Bauer became interested in cinema as a school boy, influenced by a Jewish girl, a piano player, who was hiding from Ustaše in his parents" home. Bauer became one of the most respected directors in Yugoslavia after his third film, the 1956 war thriller Don"t Look Back, My Son. Probably the best known of Bauer"s films is the 1963 feature Face to Face, a film which is considered to be the first Yugoslav political film.
During the 1950s and 1960s, Bauer was regarded as a master of Yugoslav cinema and commanded respect from the government and his colleagues alike.
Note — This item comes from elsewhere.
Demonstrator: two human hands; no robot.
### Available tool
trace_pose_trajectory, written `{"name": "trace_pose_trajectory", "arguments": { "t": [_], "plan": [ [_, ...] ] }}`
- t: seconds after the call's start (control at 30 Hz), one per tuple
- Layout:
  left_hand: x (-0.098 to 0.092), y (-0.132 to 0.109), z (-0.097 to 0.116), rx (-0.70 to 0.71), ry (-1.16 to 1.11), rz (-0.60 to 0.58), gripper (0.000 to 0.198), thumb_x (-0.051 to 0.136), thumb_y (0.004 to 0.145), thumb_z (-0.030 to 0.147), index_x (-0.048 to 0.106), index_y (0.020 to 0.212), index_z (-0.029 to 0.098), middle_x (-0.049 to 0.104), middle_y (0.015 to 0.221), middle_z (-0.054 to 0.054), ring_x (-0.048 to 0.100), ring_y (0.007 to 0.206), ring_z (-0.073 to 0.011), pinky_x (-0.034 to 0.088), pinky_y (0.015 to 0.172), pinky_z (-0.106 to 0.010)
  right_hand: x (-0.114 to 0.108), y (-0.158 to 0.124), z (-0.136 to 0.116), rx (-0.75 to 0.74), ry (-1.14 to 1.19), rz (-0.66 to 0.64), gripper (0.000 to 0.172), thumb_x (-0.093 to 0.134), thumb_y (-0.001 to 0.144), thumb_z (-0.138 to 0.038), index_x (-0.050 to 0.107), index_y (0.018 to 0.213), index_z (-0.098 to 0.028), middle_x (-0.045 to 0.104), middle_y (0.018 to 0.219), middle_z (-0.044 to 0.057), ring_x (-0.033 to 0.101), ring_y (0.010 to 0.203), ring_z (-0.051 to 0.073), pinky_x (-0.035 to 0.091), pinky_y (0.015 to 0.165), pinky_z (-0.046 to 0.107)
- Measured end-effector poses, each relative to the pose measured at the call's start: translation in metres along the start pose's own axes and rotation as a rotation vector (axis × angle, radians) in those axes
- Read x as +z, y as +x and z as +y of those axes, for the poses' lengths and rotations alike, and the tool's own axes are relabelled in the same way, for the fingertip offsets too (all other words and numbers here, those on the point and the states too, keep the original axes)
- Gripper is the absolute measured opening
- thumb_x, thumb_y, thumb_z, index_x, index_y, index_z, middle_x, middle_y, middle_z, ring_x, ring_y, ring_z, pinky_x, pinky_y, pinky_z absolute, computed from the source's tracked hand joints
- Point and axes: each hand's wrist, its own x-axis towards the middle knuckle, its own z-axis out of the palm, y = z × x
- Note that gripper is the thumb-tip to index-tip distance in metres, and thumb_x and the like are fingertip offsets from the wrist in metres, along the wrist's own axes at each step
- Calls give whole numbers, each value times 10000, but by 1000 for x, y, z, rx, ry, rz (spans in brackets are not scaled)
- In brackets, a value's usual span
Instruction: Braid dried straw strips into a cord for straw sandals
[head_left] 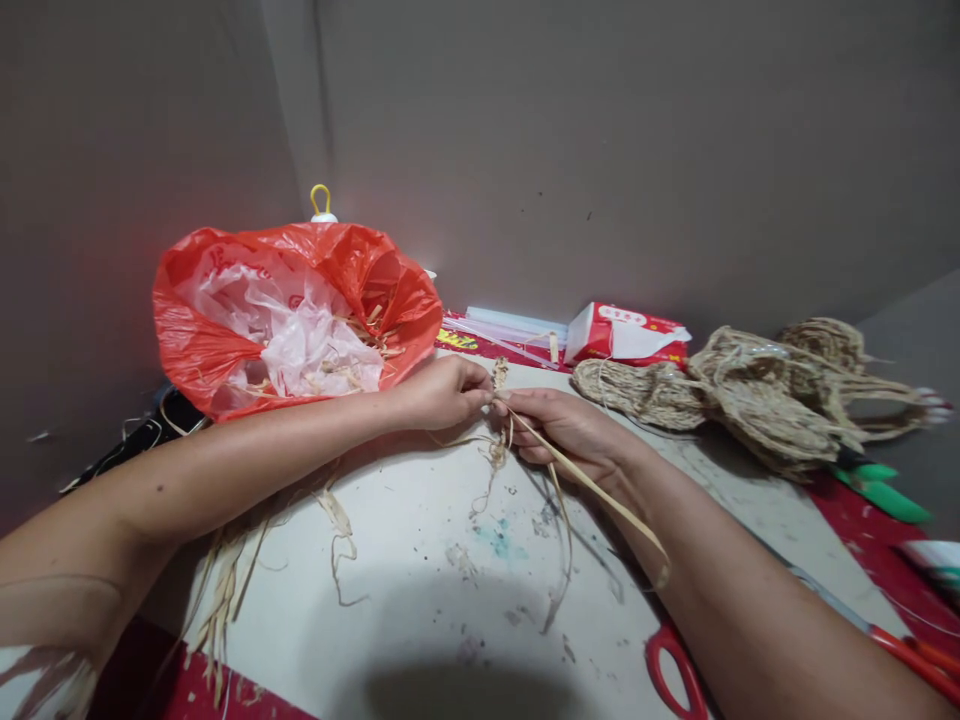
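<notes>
My left hand [442,391] and my right hand [559,425] meet over the middle of the white board [420,530]. Both have their fingers pinched on a short braid of dried straw [500,373], whose knotted end pokes up between them. A long flat straw strand [600,485] runs from the pinch across my right wrist. Thinner loose ends hang below the fingers toward the board. The exact grip of the fingertips is too small to make out.
A red plastic bag [202,340] with straw stands back left. Loose straw [225,590] lies front left. Rolled braided cord [772,400], a tissue pack [630,333] and green-handled tool [885,495] lie right. Red-handled scissors [675,670] sit by my right forearm.
</notes>
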Motion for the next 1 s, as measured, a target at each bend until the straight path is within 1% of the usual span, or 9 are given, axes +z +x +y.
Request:
{"name": "trace_pose_trajectory", "arguments": {
  "t": [0.1, 0.23, 0.4, 0.53, 0.63, 0.7, 0.77, 0.9, 1.0],
  "plan": [
    [2, -4, 1, 130, 221, 71, 186, 477, 817, 138, 563, 652, 137, 507, 572, 34, 426, 543, -77, 315, 545, -208, -4, 1, 2, 2, 11, -11, 168, 618, 769, -186, 560, 620, -134, 286, 455, -91, 200, 362, 24, 197, 281, 96],
    [3, -8, -1, 273, 510, 66, 194, 433, 858, 182, 555, 711, 147, 551, 598, 3, 462, 540, -102, 311, 534, -227, -8, 1, 3, 3, 19, -45, 126, 623, 762, -171, 582, 655, -121, 292, 474, -89, 209, 375, 25, 207, 290, 95],
    [5, -11, -6, 297, 819, 52, 162, 415, 867, 230, 547, 829, 145, 599, 635, -36, 514, 536, -145, 276, 485, -251, -4, -3, 0, 11, 32, -48, 159, 661, 724, -156, 543, 619, -134, 328, 469, -80, 250, 362, 20, 228, 289, 91],
    [9, -11, -6, 296, 855, 80, 163, 390, 860, 196, 542, 842, 139, 601, 653, -50, 512, 548, -149, 284, 490, -252, 1, -6, -1, 5, 42, -26, 138, 673, 703, -157, 554, 637, -132, 386, 476, -67, 260, 350, 11, 216, 283, 82],
    [12, -10, -5, 242, 641, 168, 165, 386, 871, 206, 520, 793, 150, 567, 642, -24, 469, 546, -125, 297, 514, -244, 2, -6, -1, -34, 39, -21, 161, 702, 688, -175, 552, 650, -135, 381, 475, -74, 267, 357, 13, 215, 292, 85],
    [15, -8, -3, 190, 390, 247, 181, 393, 876, 202, 490, 729, 160, 526, 632, 1, 442, 563, -109, 314, 545, -234, 2, -6, -1, -76, 26, -26, 189, 721, 685, -207, 546, 660, -142, 370, 478, -80, 259, 365, 16, 207, 300, 94],
    [16, -5, 0, 121, 105, 273, 201, 410, 871, 185, 466, 679, 163, 491, 625, 22, 434, 587, -95, 333, 577, -217, 1, -5, 0, -112, 11, -44, 226, 738, 677, -245, 534, 664, -150, 336, 474, -95, 217, 367, 14, 177, 307, 104],
    [16, -2, 3, -44, -387, 160, 184, 448, 864, 169, 473, 683, 150, 480, 610, 51, 414, 545, -60, 328, 553, -181, 0, -5, 2, -138, -43, -70, 321, 769, 652, -310, 482, 645, -168, 264, 468, -118, 151, 380, 12, 101, 336, 131],
    [12, -4, 3, -175, -574, 55, 167, 461, 868, 167, 462, 702, 156, 439, 536, 81, 341, 439, -39, 264, 471, -169, 0, -4, 4, -143, -109, -59, 361, 771, 646, -357, 458, 650, -177, 277, 465, -115, 168, 388, 19, 86, 356, 150]
  ]
}}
Although his films never questioned the regime, the dominant set of values in these films was described as "old-fashioned" and "bourgeois": instead of the usual glorification of youth and revolution his films often praised the decent, old, middle-class type of families. Bauer"s typical heroes made the right moral choices not inspired by ideology but driven by a sense of honor instead. However, by the late 1960s and 1970s Bauer was almost forgotten. In the late 1970s his works were rediscovered by young critics as a kind of a Yugoslav version of old Hollywood masters. Slovenian film historian Stojan Pelko wrote in the British Film Institute"s Encyclopedia of Russian and Eastern European Cinema that "Bauer was for Yugoslav critics what Hawks and Ford were for French New Wave critics".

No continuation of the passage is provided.